Although the rate at which effective new treatments for many cancers are being developed is accelerating, glioblastoma risks being left behind. There remains a worrying disconnect between scientific advances and those facing the reality of this terrible disease.

Our Brain Bank will campaign and advocate to close that gap. We support this 2025 letter from the Society for Neuro-Oncology on the importance of biomarker testing.

All GBM patients should have an honest conversation with a physician around genomic sequencing.
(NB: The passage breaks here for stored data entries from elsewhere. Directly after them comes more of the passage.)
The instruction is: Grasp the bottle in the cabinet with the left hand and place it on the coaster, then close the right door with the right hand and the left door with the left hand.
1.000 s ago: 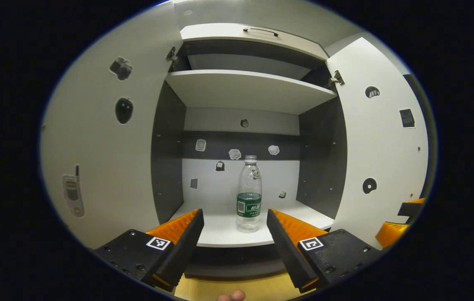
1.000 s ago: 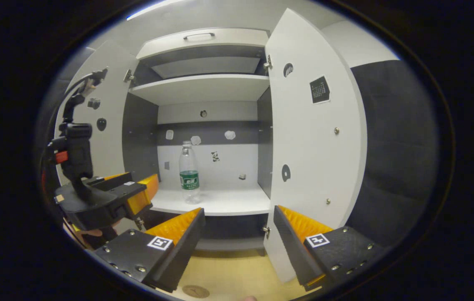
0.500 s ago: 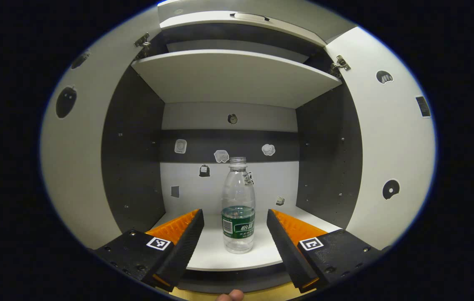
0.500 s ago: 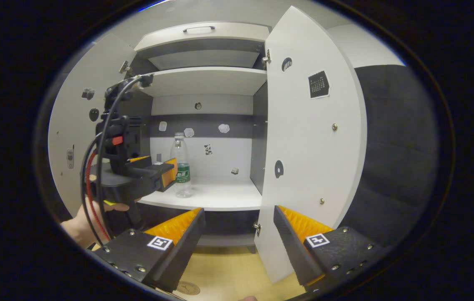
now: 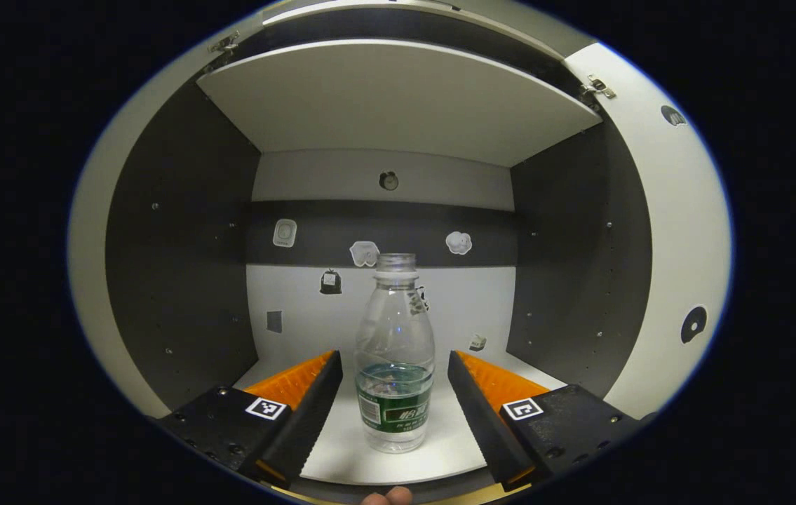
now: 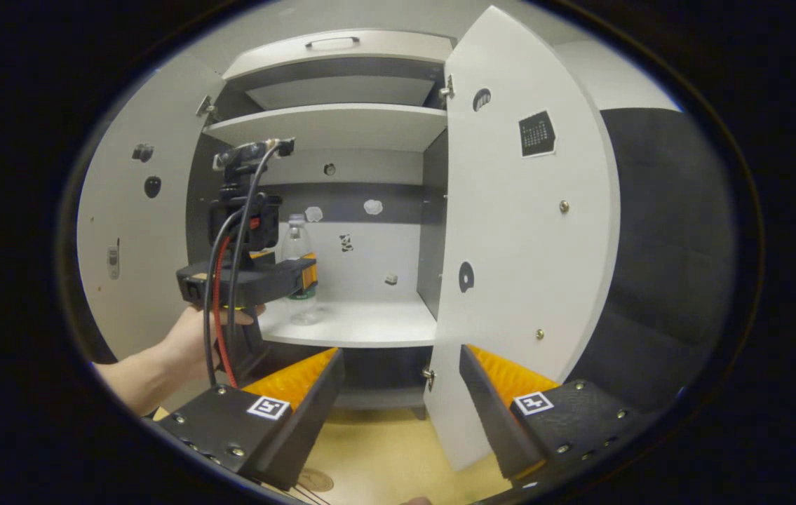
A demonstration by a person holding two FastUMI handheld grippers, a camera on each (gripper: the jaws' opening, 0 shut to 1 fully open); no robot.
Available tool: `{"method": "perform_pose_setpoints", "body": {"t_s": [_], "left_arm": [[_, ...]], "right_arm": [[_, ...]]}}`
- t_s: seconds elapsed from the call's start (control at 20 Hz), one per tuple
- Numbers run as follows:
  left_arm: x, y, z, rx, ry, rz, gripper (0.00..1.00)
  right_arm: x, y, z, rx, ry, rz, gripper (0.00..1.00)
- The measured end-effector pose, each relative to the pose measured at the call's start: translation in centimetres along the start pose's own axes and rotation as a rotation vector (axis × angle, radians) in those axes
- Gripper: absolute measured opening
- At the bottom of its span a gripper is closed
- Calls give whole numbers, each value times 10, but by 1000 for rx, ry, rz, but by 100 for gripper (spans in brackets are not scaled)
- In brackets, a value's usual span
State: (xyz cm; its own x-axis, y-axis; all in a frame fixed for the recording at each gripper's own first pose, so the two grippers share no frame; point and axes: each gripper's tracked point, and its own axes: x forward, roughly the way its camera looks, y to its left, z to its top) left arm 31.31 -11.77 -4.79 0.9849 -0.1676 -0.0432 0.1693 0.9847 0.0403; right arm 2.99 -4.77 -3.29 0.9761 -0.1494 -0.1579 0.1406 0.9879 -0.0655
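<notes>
Between spread left tool (image 5: 392,393) fingers, bottle (image 5: 395,365)

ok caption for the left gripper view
Open left gripper straddling an upright water bottle on the cabinet shelf.

You see a bottle (image 5: 395,351) of clear, glossy plastic, its ribbed lower half wrapped in a shiny printed film label. It stands on your cabinet's shelf (image 5: 398,456), a smooth matt white laminate; the side walls (image 5: 180,280) are matt dark panels dotted with small metal fittings. The right door (image 6: 524,231) has the same flat white finish, with metal screw heads and a metal hinge (image 6: 447,90) at its top corner. The floor (image 6: 383,456) below looks like pale, satin wood. The left gripper (image 6: 311,272) has a matt plastic body and glossy cables.
</notes>
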Motion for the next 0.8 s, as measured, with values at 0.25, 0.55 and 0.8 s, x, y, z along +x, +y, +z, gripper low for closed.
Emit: {"method": "perform_pose_setpoints", "body": {"t_s": [0.25,0.55,0.8], "left_arm": [[16,5,-5,31,6,31,96],[-8,2,2,-8,5,30,82],[-67,-5,16,3,-51,16,81]], "right_arm": [[-1,-12,-6,-5,20,-16,100],[-8,-23,-14,1,28,-17,100],[-16,-32,-23,24,38,-9,100]]}}
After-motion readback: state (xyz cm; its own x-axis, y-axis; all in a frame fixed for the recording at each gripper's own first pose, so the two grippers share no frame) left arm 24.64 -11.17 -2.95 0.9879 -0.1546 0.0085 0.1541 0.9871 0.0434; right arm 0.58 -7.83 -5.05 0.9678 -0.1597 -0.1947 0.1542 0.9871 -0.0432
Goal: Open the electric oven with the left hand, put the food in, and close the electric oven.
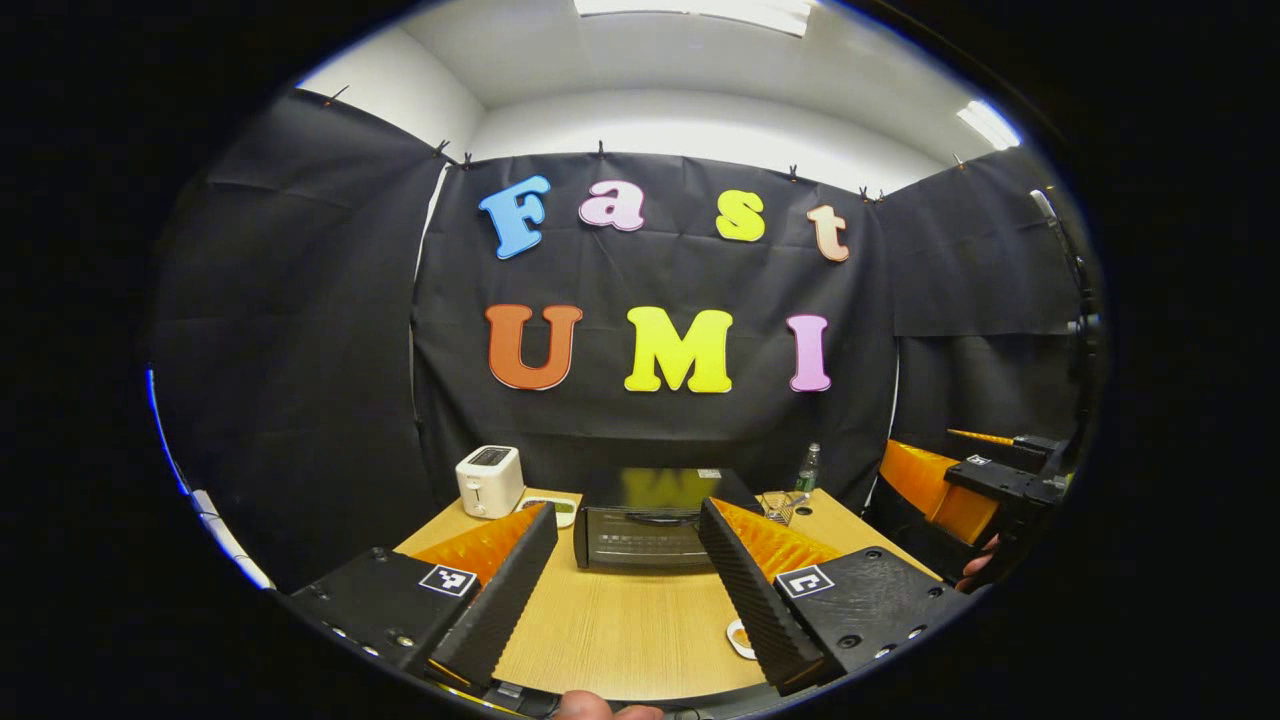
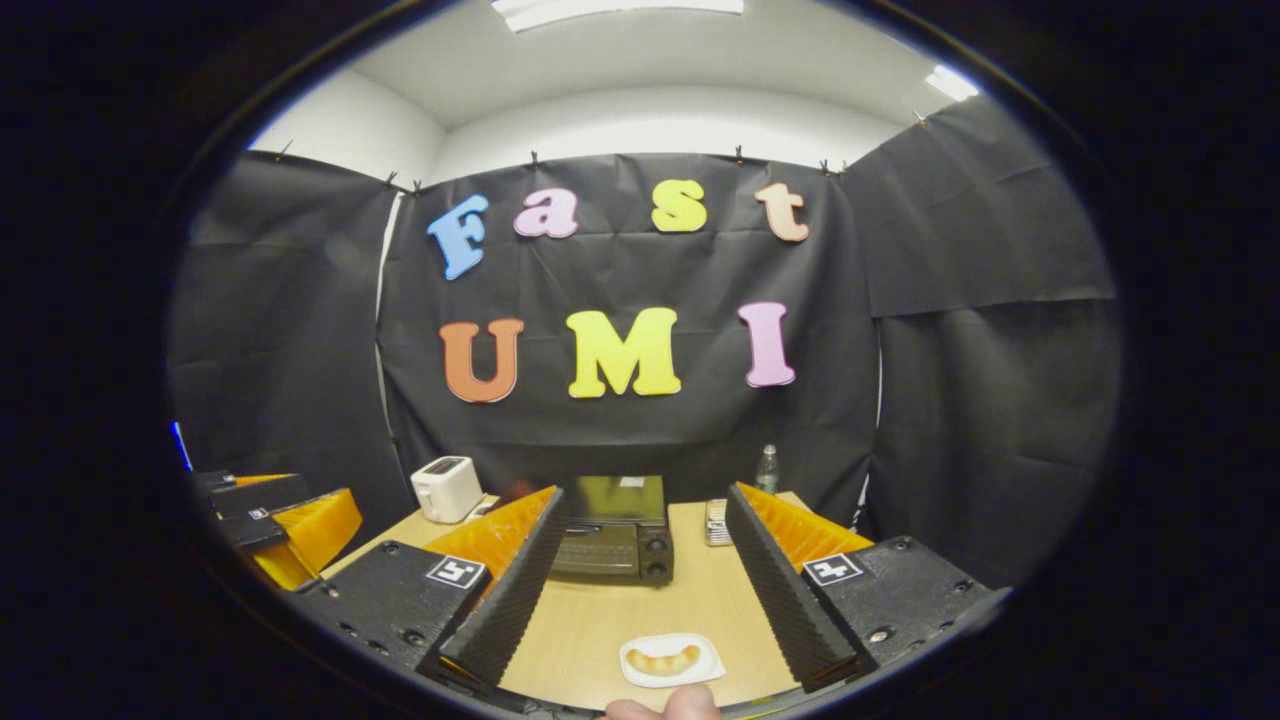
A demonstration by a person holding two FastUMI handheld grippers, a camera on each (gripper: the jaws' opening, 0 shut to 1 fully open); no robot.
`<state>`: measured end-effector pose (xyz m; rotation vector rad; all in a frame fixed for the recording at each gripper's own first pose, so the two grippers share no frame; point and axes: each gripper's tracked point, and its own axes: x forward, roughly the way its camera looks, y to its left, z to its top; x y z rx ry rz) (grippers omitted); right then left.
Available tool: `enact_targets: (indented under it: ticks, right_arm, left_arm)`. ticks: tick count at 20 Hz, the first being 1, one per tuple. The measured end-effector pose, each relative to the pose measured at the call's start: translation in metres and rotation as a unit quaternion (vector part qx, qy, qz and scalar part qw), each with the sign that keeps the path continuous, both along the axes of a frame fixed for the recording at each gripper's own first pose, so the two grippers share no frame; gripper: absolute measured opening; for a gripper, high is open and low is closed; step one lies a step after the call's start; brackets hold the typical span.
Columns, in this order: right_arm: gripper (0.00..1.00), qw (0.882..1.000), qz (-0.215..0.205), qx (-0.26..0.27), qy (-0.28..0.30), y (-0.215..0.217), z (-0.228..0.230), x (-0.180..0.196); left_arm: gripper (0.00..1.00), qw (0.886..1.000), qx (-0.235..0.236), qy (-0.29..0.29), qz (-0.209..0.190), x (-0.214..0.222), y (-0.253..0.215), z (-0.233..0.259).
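A black electric oven [image 1: 640, 527] stands at the back of the wooden table [image 1: 610, 630], its door shut. My left gripper [image 1: 627, 510] hovers open over the near table edge and frames the oven, well short of it. In the right gripper view the oven [image 2: 612, 540] sits behind a small white plate [image 2: 672, 660] that carries a piece of golden bread. My right gripper [image 2: 645, 495] is open above the plate, nothing between its fingers. In the left gripper view the plate's edge [image 1: 740, 637] peeks out beside the right finger.
A white toaster [image 1: 489, 480] stands left of the oven, a small plastic bottle [image 1: 808, 468] at the back right, and a wire basket [image 1: 780, 506] beside the oven. The right gripper [image 1: 985, 480] shows off the table's right side; the left gripper [image 2: 280, 520] off its left.
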<state>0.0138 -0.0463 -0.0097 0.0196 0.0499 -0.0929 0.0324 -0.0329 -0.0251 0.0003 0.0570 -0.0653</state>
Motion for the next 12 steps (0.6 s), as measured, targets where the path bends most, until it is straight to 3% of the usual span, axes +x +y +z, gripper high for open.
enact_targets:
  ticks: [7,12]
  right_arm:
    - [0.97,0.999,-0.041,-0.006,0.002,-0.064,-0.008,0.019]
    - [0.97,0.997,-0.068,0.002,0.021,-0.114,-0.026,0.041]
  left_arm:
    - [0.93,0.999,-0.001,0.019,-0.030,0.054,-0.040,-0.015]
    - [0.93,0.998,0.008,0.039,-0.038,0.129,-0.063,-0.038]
OBB believes that patients have a right to accurate information about treatments currently available beyond the standard treatment protocol of surgery, radiotherapy and chemotherapy. This information should be shared with transparency and honesty so that patients and their families can ask the right questions, understand their options, and make the right decisions for themselves. Making such information available costs nothing but opens up the possibility of more effective treatment.

OBB believes that the current way information is shared on GBM and treatment options is incomplete and inconsistent. The effect of this is that patients and their families waste precious time trying to piece together the GBM puzzle. This cannot be right.

OBB UK produced a White Paper that sets out this problem in more detail. It provide deliverable solutions for decision makers to make information on GBM available with more honesty and transparency. We will do so in a spirit of co-operation but also urgency on behalf of those for whom time is everything.

In the US, we surveyed GBM patients and care partners about access to genomic testing. This critical step towards more personalized medical treatment is subject to huge inequalities, based on where you live and your insurance. It’s fundamentally unfair and potentially robs people living with GBM of precious time with their loved ones.